Last Friday Nintendo unveiled their upcoming console: the Nintendo Switch. You’ve likely seen the promotional video for the combination home and portable system by now, or at least seen some images of what it looks like. It’s an interesting looking system which comes with both a dock which allows you to connect the console directly to your television and a screen which the controller to that allows you to play it on the go. You can even break the controller down further into two controllers for that multiplayer action on the run. The concept sounds strange, as I write it, but the promo video does a good job at establishing its versatility.
What I think the video really establishes for us, however, is just how perfect the very concept of the console is for a company like Nintendo.
It’s been a long time coming at this point. Maybe we didn’t quite have the technology to make it happen. Or maybe no one had simply come up with an idea strong enough to stand on its own two legs the way the Switch looks like it will be able to. What looks so excellent about the Switch is a perfect storm of handheld, console, and Nintendo all being mixed into one. It’s the answer to the complaints of the WiiU controller not being portable. But it’s also the answer to the WiiU being something of an in-between console in the first place.
Nintendo hasn’t been a console powerhouse in a very long time. Sure the Wii enjoyed enormous commercial success, and there’s a lot to be said for the strategy which the company employed. There’s even a lot to be said for the cultural impact of the Wii. But at the end of the day the console left a lot to be desired by core gamers. There is, of course, nothing wrong with that. There isn’t inherently a problem with a console being marketed toward a casual gaming crowd. The argument could be made that it’s almost necessary.
What Nintendo has excelled at is the handheld market. No one can touch Nintendo’s crown when it comes to the enormous success of systems like the 3DS. Sure there have been attempts by mostly Sony to grab a share of that market, but it’s just never gotten the support from users or developers the way that Nintendo’s systems have. The argument can’t be made for mobile gaming because phone games tend to cut into Nintendo’s market about as much as the Wii’s market cut into the Xbox 360 and PS3’s market (it kind of didn’t).

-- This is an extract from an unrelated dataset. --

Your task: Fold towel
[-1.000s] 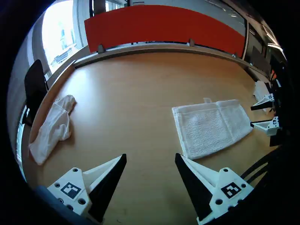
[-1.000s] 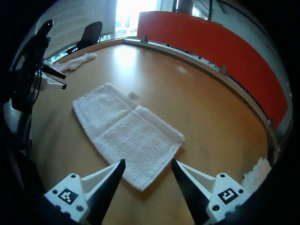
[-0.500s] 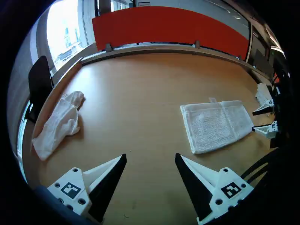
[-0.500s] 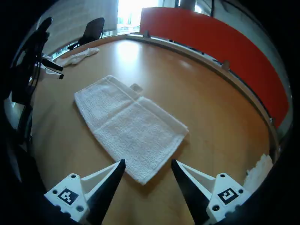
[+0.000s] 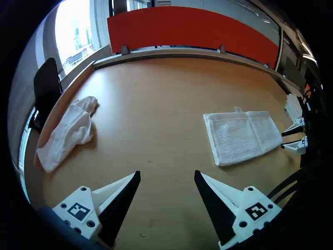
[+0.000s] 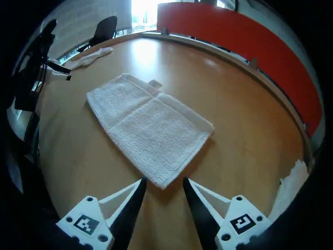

It’s fine to be cautiously optimistic then, given that Nintendo is a handheld powerhouse but hasn’t delivered an entirely compelling console offering lately. I, on the other hand, am fully optimistic about the Switch. My optimism is almost fully based on Nintendo’s dominance in the handheld market. I think that Nintendo focusing their efforts into a singular system rather than dividing their efforts is the absolutely best thing they can do.
Despite Nintendo promoting the console as a combination home and handheld console, I think it’s going to occupy the handheld space entirely. This is not a console that will even slightly compete for market share with the next Sony or Microsoft consoles. The Switch is going to be exceptionally well made, as Nintendo products often are. But it simply will not contain the power to break into the core console market which is now wholly dominated by the aforementioned companies. That said, this is a positive thing through and through and through.
Nintendo will essentially be focusing all their efforts into the handheld market going forward. That will be good for Nintendo and it will be good for gamers. It’s not really a question that a huge amount of actual handheld gaming occurs at home. The ability to dock the system at any time and play the latest Animal Crossing or Pokemon on your TV isn’t a new idea, but if it’s executed anything at all like the promo video shows the Switch will likely be the perfect handheld console from Nintendo.
All that said, Nintendo needs say only two words to secure a pre-order from me: Animal Crossing.